#### [The problem]
Find every line containing the string "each" in the data below, and report how many there are, with no other words.

#### [Data provided]

- - -

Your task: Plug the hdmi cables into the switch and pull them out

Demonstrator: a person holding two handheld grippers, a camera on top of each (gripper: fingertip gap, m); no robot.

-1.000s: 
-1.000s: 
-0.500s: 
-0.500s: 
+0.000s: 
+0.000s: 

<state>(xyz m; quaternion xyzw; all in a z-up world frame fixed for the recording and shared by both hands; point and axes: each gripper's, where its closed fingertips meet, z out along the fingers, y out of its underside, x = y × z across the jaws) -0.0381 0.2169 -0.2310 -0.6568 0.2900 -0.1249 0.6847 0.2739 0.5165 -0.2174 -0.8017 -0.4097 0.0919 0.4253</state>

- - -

#### [Final answer]
2